A PEC define que decisões monocráticas não poderiam suspender a eficácia de uma lei ou norma de repercussão geral ou ato dos presidente da República, do Senado ou da Câmara.
A proposta é criticada pelo STF, que considera que ela representa uma interferência indevida no Poder Judiciário. O atual presidente do STF, Luís Roberto Barroso, chegou a admitir que há excesso de decisões monocráticas, mas criticou a ofensiva do Congresso contra a corte.
A expectativa entre ministros da corte é que a PEC seja aprovada no Senado, mas pode enfrentar resistência na Câmara.
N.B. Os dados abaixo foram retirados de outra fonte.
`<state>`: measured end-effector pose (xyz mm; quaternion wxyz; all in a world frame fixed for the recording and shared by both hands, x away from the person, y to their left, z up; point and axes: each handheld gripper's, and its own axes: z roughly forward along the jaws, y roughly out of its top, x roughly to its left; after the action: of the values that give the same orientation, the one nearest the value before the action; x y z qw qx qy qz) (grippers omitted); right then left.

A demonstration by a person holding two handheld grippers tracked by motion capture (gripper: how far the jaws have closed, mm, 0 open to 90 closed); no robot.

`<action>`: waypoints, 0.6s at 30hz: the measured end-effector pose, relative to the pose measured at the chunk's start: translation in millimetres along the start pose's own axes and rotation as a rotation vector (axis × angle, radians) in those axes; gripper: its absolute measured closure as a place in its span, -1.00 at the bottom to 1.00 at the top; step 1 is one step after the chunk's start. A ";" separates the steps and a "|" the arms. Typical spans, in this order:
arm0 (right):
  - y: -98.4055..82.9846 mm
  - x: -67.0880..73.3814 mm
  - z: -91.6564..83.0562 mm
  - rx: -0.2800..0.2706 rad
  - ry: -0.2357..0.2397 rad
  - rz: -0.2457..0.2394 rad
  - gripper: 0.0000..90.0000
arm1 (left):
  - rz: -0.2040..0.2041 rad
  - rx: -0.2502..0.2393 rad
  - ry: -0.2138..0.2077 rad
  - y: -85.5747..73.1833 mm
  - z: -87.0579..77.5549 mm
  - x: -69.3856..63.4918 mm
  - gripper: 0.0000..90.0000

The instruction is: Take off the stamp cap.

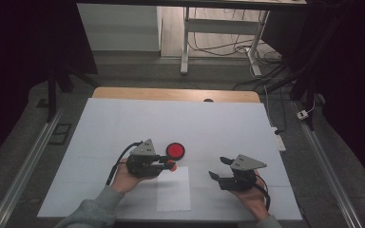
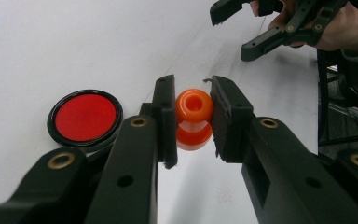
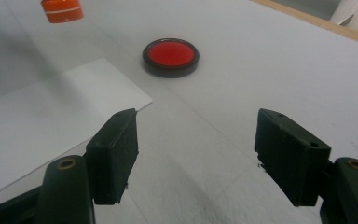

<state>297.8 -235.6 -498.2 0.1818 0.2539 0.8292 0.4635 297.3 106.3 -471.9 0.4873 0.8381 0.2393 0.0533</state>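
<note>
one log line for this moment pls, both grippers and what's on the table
left gripper: shut on orange stamp | right gripper: open, nothing between jaws | red ink pad: beside left gripper | white paper sheet: flat

one small orange plastic spool-shaped piece point(image 2: 194, 119), one round red disc with a black rim point(image 2: 85, 116), one white rectangular sheet of paper point(image 1: 173, 189), and two black two-jaw grippers (left gripper point(image 1: 167, 164), right gripper point(image 1: 218, 168)), all over one white-covered table point(image 1: 123, 123) with a wooden edge

orange stamp point(image 2: 194, 119), red-and-black pad point(image 2: 85, 117)
</note>
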 end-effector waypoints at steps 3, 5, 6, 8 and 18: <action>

O presidente da Casa, Arthur Lira (PP-AL), já afirmou que a proposta terá tramitação comum na Casa, mas sem nenhum veto da sua parte.
No entanto, ministros do Supremo apostam que Lira não dará rápida tramitação à matéria. Eles acreditam que o deputado pode tentar atrasar a votação para evitar que a proposta seja aprovada antes das eleições de 2022.
A aprovação da PEC seria uma vitória para o Congresso, que busca limitar o poder do STF. No entanto, a medida também pode gerar um conflito entre os poderes. O STF pode contestar a validade da PEC na Justiça, o que poderia levar a uma crise institucional.